Preparing to Meet with Your Tax Attorney
Whether you are meeting with a tax attorney for help with tax planning or because the IRS has informed you that you will be audited, it is important to be prepared. One way to be prepared is to review all of your tax information, including your returns, IRS forms or schedules, and all documents you relied on when preparing your return so the information is fresh in your mind. In addition, it is important to bring all documents related to the issue that you will be discussing with your attorney. Here is a list of some specific documents you may want to bring:
- A copy of your current and past years’ tax returns
- Any correspondence you have had with the IRS regarding the issue about which you are seeking advice
- Documents showing your income from a job such as your Form W-2, pay stubs and bank statements
- Documents showing other sources and amounts of income from investments, dividends, interest, business income, capital gains and losses, annuities, unemployment compensation, prizes and awards, gambling winnings and Social Security benefits
- Documents relating to your home such as closing statements, purchase and sales contracts, mortgage interest statements and document that show the cost of any improvements to the home
- Records relating to your investments (stocks, bonds, mutual funds, IRAs) that show purchase price, sales price, interest and commissions
- Documents reflecting your expenses and possible deductions
- If you have a tax issue related to your business, bring incorporation documents, documents showing your business’s structure and employees, balance sheets and its tax I.D. number
Documents reflecting your expenses and possible deductions can be broken down into numerous subcategories. Such documents might include sales slips, receipts and canceled checks. If you have any of the following expenses, you should bring the listed documents to your meeting:
- Medical expenses exceeding 7.5 percent of your adjusted gross income — hospital bills, doctor bills, therapy bills and records of all other medical expenses that you incurred
- Alimony — divorce decree and separation agreement
- Charitable contributions — cancelled checks and receipts from the organization that show how much you gave; records showing fair market value of property you donated; and records showing your out-of-pocket expenses when you perform services for a charitable organization
- Mortgage interest — Form 1098 (you will receive it if you paid more than $600 of interest)

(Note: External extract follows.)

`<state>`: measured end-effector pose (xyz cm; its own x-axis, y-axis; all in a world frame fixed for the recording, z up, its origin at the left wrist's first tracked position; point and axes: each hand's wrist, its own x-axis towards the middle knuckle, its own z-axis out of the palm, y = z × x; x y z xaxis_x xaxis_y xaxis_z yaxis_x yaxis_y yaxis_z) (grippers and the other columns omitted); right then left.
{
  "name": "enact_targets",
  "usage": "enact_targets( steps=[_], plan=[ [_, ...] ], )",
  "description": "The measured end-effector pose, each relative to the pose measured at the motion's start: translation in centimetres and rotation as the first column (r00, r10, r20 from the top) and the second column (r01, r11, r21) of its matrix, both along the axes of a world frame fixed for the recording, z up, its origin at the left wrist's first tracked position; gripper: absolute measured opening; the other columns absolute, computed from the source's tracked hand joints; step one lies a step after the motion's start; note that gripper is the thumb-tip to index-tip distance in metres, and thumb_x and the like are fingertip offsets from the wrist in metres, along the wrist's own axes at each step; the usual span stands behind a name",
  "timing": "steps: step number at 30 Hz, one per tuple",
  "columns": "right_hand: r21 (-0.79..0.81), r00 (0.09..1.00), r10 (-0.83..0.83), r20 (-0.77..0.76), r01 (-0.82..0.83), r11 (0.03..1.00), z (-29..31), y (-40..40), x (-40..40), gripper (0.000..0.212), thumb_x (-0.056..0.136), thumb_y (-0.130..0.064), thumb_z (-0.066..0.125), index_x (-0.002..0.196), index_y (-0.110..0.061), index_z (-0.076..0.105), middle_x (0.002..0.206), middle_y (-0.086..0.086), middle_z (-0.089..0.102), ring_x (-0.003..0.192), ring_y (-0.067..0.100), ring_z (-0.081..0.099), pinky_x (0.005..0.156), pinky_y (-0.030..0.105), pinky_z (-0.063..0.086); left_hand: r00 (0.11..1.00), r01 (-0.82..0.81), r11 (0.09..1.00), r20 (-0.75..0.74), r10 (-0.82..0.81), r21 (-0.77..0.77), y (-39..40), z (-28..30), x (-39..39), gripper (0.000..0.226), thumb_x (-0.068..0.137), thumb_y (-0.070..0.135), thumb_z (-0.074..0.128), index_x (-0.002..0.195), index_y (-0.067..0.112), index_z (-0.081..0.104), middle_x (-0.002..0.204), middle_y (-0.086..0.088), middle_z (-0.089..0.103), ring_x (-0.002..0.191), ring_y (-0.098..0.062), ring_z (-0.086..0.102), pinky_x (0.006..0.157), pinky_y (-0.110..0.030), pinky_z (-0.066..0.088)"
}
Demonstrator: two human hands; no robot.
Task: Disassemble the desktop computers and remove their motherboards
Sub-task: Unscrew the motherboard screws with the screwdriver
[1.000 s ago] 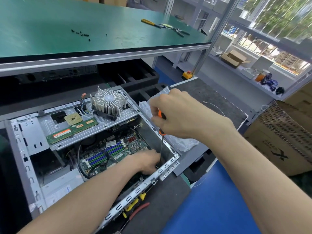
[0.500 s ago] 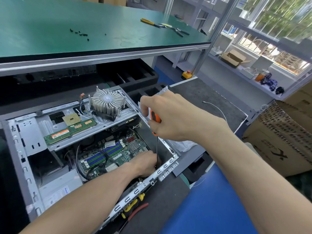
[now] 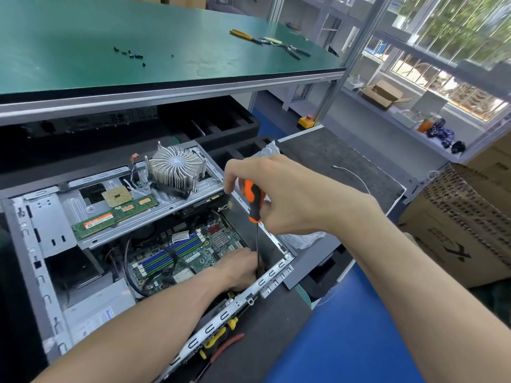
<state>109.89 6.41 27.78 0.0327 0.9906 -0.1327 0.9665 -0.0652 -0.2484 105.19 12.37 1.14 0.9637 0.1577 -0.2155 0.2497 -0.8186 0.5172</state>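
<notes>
An open grey desktop case (image 3: 33, 261) lies on its side below the bench. Its green motherboard (image 3: 179, 252) with blue and green memory slots sits deep inside. My right hand (image 3: 287, 194) grips an orange-and-black screwdriver (image 3: 253, 200) upright, its thin shaft reaching down into the case's right corner. My left hand (image 3: 239, 268) is down inside the case at the shaft's tip, fingers curled there; what they touch is hidden. A round finned heatsink (image 3: 177, 168), a loose memory stick (image 3: 116, 214) and a processor chip (image 3: 116, 197) lie on the case's metal crossbar.
The green bench top (image 3: 138, 42) above carries several black screws (image 3: 130, 54) and pliers (image 3: 279, 44). Yellow- and red-handled tools (image 3: 218, 341) lie beside the case's near rim. A white plastic bag (image 3: 301, 239) sits behind my right hand. Cardboard boxes (image 3: 464, 230) stand at the right.
My right hand has shifted slightly left with the screwdriver and its fingers have changed position on the handle. My left hand stays at the tip inside the case.
</notes>
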Motion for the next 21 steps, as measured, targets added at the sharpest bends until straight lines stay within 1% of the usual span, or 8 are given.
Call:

- Taxes — records that show how much you paid in real estate tax, state income tax (your state income tax return or Form W-2, which shows how much state income tax was withheld) and other kinds of taxes
- Business use of home — documents showing the part of your home that is used and expenses related to your business use
- Business expenses such as travel and entertainment — receipts and other documents that show the cost of hotels, meals, rental cars, taxis, tips and other fees
- Casualty and theft losses —records that show the type of loss (flood, hurricane, theft), what you lost, photographs of damage, appraisals and proof of ownership
- Child care expenses — documents showing the name, address and taxpayer identification number for all persons or organizations that provide care
- Education expenses — documents showing your qualified educational expenses, including tuition
- Moving expenses — receipts, invoices and other documents that show unreimbursed expenses related to moving such as money paid to a moving company, tolls, gas, hotels and meals
Another way to be prepared for the meeting with your tax lawyer is to prepare a list of questions for the attorney. The following is a list of questions you may wish to ask:
- How much will it cost to handle my issue?

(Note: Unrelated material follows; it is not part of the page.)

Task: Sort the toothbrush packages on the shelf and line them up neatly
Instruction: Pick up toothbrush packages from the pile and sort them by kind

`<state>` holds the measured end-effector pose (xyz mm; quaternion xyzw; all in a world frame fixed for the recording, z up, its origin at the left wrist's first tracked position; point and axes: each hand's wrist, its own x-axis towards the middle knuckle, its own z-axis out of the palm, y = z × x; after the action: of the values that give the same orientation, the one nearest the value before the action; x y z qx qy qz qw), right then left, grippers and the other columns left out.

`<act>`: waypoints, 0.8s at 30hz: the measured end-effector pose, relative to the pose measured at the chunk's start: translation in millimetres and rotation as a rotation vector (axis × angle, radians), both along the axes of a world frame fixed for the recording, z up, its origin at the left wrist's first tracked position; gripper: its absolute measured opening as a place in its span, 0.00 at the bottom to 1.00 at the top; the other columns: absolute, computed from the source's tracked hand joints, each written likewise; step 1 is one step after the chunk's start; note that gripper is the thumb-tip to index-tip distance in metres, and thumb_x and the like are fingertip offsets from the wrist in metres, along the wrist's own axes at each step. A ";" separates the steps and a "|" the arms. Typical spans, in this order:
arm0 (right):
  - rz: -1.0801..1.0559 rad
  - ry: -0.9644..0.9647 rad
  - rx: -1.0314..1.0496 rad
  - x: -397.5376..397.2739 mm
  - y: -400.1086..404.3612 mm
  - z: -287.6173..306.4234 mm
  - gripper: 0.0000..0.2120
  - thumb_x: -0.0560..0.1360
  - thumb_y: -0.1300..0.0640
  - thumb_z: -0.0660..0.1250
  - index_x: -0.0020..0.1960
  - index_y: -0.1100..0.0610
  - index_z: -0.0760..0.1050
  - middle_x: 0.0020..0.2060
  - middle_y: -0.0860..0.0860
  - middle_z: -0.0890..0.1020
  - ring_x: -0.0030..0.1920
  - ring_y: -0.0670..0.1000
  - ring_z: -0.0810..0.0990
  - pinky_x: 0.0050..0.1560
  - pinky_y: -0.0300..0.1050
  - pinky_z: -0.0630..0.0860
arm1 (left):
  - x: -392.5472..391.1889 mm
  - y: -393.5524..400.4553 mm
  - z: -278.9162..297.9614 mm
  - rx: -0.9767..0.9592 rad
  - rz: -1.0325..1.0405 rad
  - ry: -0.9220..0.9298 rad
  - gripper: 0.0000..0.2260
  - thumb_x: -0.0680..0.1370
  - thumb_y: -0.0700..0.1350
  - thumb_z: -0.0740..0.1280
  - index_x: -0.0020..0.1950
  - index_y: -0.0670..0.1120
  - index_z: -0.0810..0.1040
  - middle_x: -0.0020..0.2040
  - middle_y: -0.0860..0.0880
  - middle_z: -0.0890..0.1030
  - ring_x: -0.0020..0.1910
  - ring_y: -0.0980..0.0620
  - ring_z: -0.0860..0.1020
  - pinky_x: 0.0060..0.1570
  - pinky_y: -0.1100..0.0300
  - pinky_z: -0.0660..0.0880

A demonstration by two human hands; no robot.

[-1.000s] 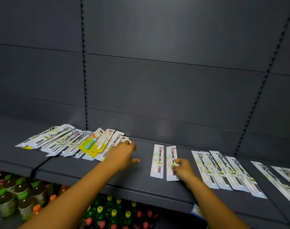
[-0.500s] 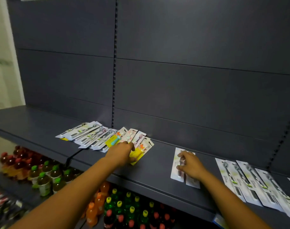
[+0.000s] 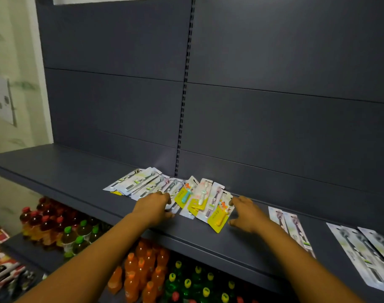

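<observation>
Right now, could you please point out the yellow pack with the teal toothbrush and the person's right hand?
yellow pack with the teal toothbrush (image 3: 183, 196), head view, on the teal handle.
right hand (image 3: 246, 213), head view, on the back of the hand.

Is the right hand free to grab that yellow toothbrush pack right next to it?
Probably yes: the right hand sits open beside the yellow toothbrush pack, which lies topmost at the pile's edge with nothing between them.
</observation>
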<state>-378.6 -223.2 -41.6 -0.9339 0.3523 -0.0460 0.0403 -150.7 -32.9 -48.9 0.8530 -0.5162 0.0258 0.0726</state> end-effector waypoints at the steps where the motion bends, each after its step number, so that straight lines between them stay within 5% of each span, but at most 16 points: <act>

- How long will my case take?
- What is the process?
- How will you go about handling my case?
- Have you handled this issue before?
- How many tax cases have you handled?
- What is your record of success in tax cases?
- Will other attorneys, paralegals or secretaries assist you with my case?
By reviewing your tax-related records, bringing relevant tax documents with you and thinking about questions you wish to ask your attorney, you will be well prepared for the meeting.